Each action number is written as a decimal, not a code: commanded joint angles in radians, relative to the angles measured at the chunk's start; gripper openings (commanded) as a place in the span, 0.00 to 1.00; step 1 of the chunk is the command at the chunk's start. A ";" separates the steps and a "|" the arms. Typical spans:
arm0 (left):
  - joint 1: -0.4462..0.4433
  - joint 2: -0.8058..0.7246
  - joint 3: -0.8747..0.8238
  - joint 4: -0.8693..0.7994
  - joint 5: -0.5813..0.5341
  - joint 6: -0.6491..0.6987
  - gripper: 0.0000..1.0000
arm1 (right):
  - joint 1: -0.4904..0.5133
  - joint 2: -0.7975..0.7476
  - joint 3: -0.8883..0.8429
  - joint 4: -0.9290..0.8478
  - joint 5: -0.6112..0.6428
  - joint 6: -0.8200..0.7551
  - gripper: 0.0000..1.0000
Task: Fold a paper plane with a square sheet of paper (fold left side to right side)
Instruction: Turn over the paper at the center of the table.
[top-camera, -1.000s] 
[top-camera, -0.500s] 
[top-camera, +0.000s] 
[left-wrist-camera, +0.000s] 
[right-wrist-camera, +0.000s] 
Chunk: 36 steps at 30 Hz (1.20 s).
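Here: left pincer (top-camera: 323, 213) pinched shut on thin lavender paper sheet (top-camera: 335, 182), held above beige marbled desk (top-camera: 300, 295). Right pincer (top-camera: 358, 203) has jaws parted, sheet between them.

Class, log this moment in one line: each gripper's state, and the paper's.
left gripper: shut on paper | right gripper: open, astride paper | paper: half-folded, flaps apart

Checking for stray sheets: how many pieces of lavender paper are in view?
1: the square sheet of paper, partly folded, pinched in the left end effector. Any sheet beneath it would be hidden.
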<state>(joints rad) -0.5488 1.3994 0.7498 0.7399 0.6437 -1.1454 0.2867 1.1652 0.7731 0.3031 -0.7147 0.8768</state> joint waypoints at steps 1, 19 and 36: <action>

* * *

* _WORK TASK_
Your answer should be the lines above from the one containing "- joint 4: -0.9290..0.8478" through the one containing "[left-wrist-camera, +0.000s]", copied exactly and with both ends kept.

* _SOLUTION FOR THIS TASK_
  - joint 4: -0.9290..0.8478
  - joint 5: -0.6112..0.6428
  - joint 6: -0.8200..0.7551
  - gripper: 0.0000..1.0000
Task: Fold a paper plane with a square sheet of paper (fold left side to right side)
Instruction: Turn over the paper at the center of the table.
[top-camera, -1.000s] 
[top-camera, -0.500s] 
[top-camera, +0.000s] 
[left-wrist-camera, +0.000s] 

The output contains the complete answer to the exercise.